According to Eq. 4.5, the force on a single dipole is
\[\mathbf{F}=(\mathbf{p}\cdot \nabla )\mathbf{E} \tag{Eq. 4.5, page 170}\]So the net force on a dielectric object is
\[\mathbf{F}=\int (\mathbf{P}\cdot \nabla )\mathbf{E}_{\text{ext} }d\tau \tag{Eq. 4.69} \]Here $\mathbf{E}_{\text{ext} } $) is the field of everything except the dielectric.
You might assume that it wouldn't matter if you used the total field, after all, the dielectric can't exert a force on itself.
However, because the field of the dielectric is discontinuous at the location of any bound surface charge, the derivative induces a spurious delta function, and it is safer to stick to $\mathbf{E}_{\text{ext} } $.
Use Eq. 4.69 to determine the force on a tiny sphere, of radius $R $, composed of linear dielectric material of susceptibility $\chi _e $, which is situated a distance $s $ from a fine wire carrying a uniform line charge $\lambda $.
In this scenario, the external field is that of the uniform line charge.
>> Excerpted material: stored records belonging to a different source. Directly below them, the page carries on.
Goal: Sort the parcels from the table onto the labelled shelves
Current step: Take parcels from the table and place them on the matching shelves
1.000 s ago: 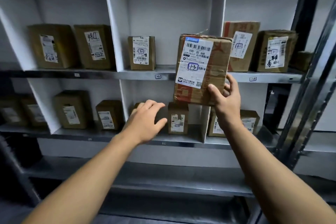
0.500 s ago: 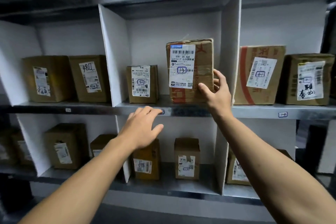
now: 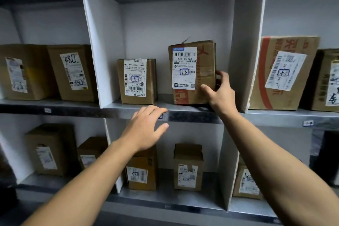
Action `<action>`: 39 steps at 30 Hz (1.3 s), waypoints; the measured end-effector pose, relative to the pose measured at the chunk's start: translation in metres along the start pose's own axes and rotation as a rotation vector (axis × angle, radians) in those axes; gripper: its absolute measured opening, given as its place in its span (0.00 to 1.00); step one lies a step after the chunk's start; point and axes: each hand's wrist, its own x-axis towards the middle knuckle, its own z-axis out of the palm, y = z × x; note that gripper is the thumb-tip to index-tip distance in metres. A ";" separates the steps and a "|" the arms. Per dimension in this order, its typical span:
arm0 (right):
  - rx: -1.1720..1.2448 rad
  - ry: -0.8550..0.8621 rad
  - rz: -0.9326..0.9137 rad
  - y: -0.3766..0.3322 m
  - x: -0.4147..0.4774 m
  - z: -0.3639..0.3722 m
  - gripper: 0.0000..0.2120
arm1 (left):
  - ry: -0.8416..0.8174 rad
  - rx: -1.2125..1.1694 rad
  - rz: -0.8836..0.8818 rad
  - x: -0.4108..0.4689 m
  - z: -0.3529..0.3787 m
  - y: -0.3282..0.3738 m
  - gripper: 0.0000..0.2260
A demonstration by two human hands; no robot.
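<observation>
A brown cardboard parcel (image 3: pixel 191 71) with a white label marked 1-3 stands upright on the upper shelf (image 3: pixel 185 109), in the middle compartment. My right hand (image 3: pixel 221 91) grips its lower right corner, thumb on the front and fingers behind the side. To its left stands a smaller parcel (image 3: pixel 136 80) with a similar label. My left hand (image 3: pixel 146 127) hovers open in front of the shelf edge, below the two parcels, holding nothing.
White dividers (image 3: pixel 97 42) split the shelves into compartments. More parcels stand in the left compartment (image 3: pixel 71 72) and the right one (image 3: pixel 282 73). The lower shelf (image 3: pixel 165 198) holds several small boxes. Small tags (image 3: pixel 308 123) mark the shelf edges.
My right hand carried the parcel up and back into the middle compartment and set it on the shelf. The view rose and closed in. My left hand stayed near the shelf edge.
</observation>
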 end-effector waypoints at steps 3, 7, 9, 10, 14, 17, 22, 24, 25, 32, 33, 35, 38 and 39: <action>-0.034 -0.005 0.066 -0.002 0.002 0.003 0.29 | -0.013 -0.008 0.000 -0.003 0.004 -0.006 0.22; -0.065 0.006 0.136 -0.003 0.005 0.002 0.28 | -0.026 -0.023 -0.007 -0.009 -0.001 -0.012 0.22; -0.085 0.018 0.152 -0.004 0.003 0.002 0.29 | -0.038 -0.035 -0.007 -0.015 -0.006 -0.016 0.22; -0.093 0.024 0.161 -0.007 0.001 0.002 0.29 | -0.043 -0.040 -0.008 -0.018 -0.009 -0.018 0.22; -0.124 0.099 0.152 -0.016 -0.013 0.002 0.32 | -0.042 -0.059 -0.012 -0.034 -0.020 -0.026 0.21; -0.182 0.121 0.001 -0.017 -0.039 0.005 0.25 | -0.050 -0.050 -0.029 -0.048 -0.024 -0.031 0.21; -0.446 0.030 -0.258 -0.004 -0.114 0.018 0.17 | -0.071 0.008 -0.052 -0.069 -0.023 -0.029 0.22; -0.606 -0.036 -0.307 0.006 -0.145 0.017 0.18 | -0.116 0.021 -0.035 -0.079 -0.015 -0.023 0.23; -0.685 -0.079 -0.315 0.011 -0.160 0.013 0.19 | -0.135 0.023 -0.019 -0.085 -0.009 -0.019 0.23; -1.071 -0.325 -0.062 0.061 -0.281 -0.064 0.21 | -0.298 -0.065 0.120 -0.131 0.056 0.049 0.24; -1.102 -0.344 -0.005 0.067 -0.297 -0.080 0.22 | -0.327 -0.083 0.148 -0.136 0.066 0.063 0.24; -1.169 -0.398 0.102 0.078 -0.329 -0.113 0.23 | -0.389 -0.115 0.209 -0.146 0.084 0.092 0.24; -1.252 -0.407 0.245 0.088 -0.373 -0.169 0.19 | -0.477 -0.150 0.320 -0.157 0.112 0.145 0.24; -1.271 -0.402 0.296 0.091 -0.388 -0.189 0.19 | -0.506 -0.153 0.365 -0.160 0.121 0.166 0.24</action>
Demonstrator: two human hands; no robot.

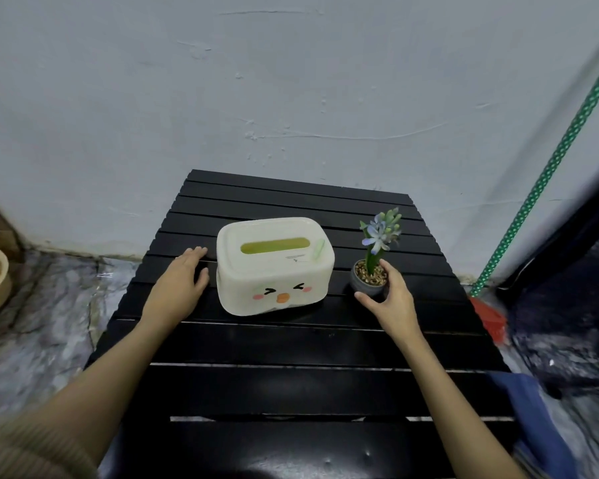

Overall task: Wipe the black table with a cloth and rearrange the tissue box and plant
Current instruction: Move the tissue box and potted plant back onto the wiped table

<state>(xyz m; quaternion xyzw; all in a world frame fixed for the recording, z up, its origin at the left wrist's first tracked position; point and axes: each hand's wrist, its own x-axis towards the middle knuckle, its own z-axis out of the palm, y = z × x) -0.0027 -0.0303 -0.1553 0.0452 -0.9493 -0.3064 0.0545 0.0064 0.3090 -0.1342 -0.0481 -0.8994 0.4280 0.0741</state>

The electric field of such line charge points in its cylindrical radial direction:
\[\mathbf{E}_{\text{ext} }=\frac{\lambda }{2\pi \epsilon _0 }\frac{\hat{\mathbf{s}}}{s} \]In this solution I will assume that this field is roughly constant around the tiny sphere, so for practical purposes we can consider the scenario presented in Example 4.7 (page 193). In that example, after using boundary conditions to solve Laplace's equation, we find that the field inside the sphere is
\[\mathbf{E}_{\text{in} }=\frac{3}{\epsilon _r+2}\mathbf{E}_0 \]Where $\mathbf{E}_0 $ denotes the constant field outside. Now that we know the $\mathbf{E} $ field, we can compute $\mathbf{P} $:
\begin{align*} \mathbf{P} &= \epsilon _0 \chi _e\mathbf{E}_0\tag{Eq. 4.30, page 186} \\ &= \epsilon _0 \chi _e \frac{3}{\epsilon _r+2}\mathbf{E}_0\\ &= \epsilon _0 \chi _e \frac{3}{1+\chi _e+2}\mathbf{E}_0\\ &= \epsilon _0 \chi _e \frac{3}{3+\chi _e}\mathbf{E}_0\\ &= \epsilon _0 \chi _e \frac{1}{1+\frac{\chi _e}{3}}\mathbf{E}_0 \end{align*}In the above, we will replace $\mathbf{E}_0 $ by $\mathbf{E}_{\text{ext} } $. Both represent the same thing, but it's important to keep notation consistent!
\[\mathbf{P}= \epsilon _0 \chi _e \frac{1}{1+\frac{\chi _e}{3}}\mathbf{E}_{\text{ext} }\]We are now ready to use Equation 4.69:
\begin{align*} \mathbf{F} &= \int (\mathbf{P}\cdot \nabla )\mathbf{E}_{\text{ext} }d\tau \\ &= \int \left( \epsilon _0 \chi _e \frac{1}{1+\frac{\chi _e}{3}}\mathbf{E}_{\text{ext} }\cdot \nabla \right) \mathbf{E}_{\text{ext} }d\tau \\ &= \left( \epsilon _0 \chi _e \frac{1}{1+\frac{\chi _e}{3}} \right) \frac{\lambda }{2\pi \epsilon _0 s}\frac{\partial }{\partial s}\frac{\lambda }{2\pi \epsilon _0 }\frac{\hat{\mathbf{s}}}{s}\int d\tau\\ &= -\frac{\chi _e}{1+\frac{\chi _e}{3}}\frac{\lambda ^2 }{4\pi ^2 \epsilon _0 }\frac{1}{s^2 }\hat{\mathbf{s}}\int d\tau \\ &= -\frac{\chi _e}{1+\frac{\chi _e}{3}}\frac{\lambda ^2 }{4\pi ^2 \epsilon _0 }\frac{1}{s^2 } \left( \frac{4}{3}\pi R^3 \right) \hat{\mathbf{s}} \end{align*}Where I took $s $'s out of the integral since we assume that the sphere is tiny, so $s $ won't vary much as we integrate over the sphere. Further, the integral $\int d\tau $ was performed over the tiny sphere of radius $R $.